Niewątpliwie jednym z najważniejszych elementów spektaklu była scenografia. Na samym środku sceny postawiono okrągły, płytki basen. Na jego brzegu ustawiono kilka miniaturowych, otwartych dłoni. Obok stało ogromne, nieustannie pompujące krew serce i figura zaciśniętej w pięść dłoni. Jednak naszą uwagę najbardziej przykuwała powieszona nad sceną potężna, obracająca się wokół własnej osi rozeta. Jej awers pełnił funkcję lustra, a rewers ekranu, na którym wyświetlano sceny z bliska bądź te, które odbywały się poza sceną, w innych pomieszczeniach. Pozwoliło to nam zobaczyć z bliska mimikę i gesty aktorów, których normalnie nie bylibyśmy w stanie zauważyć. Z czasem zauważamy, że przed basenem postawiona jest szklana mapa Europy, która stopniowo wypełnia się krwią.
„Hamlet” Krzysztofa Garbaczewskiego bardzo nam się podobał. Reżyser, pomimo dokonania wielu niespodziewanych zmian, stanął na wysokości zadania i stworzył coś niesamowitego.
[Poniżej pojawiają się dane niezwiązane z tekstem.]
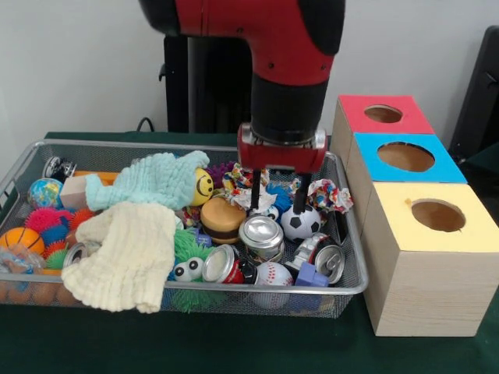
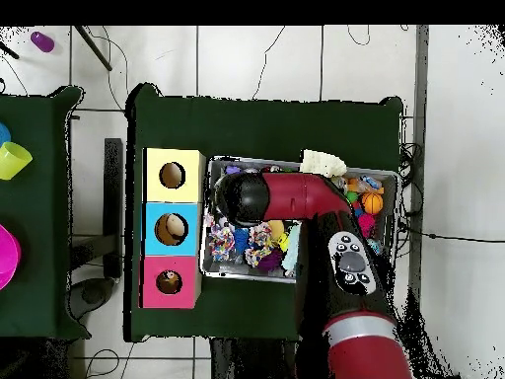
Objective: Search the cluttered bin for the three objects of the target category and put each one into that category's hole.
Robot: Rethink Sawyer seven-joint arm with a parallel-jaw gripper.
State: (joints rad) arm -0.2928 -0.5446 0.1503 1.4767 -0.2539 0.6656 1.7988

Nie można ukrywać też, że jest to sztuka bardzo trudna i aby zrozumieć wizję twórcy, potrzebna była znajomość fabuły i przede wszystkim skupienie uwagi nawet na najdrobniejszych szczegółach spektaklu. Wizyta w Teatrze Starym obfitowała w wiele niezapomnianych wrażeń i zapewne nie będzie to nasza ostatnia wizyta w tym przybytku sztuki!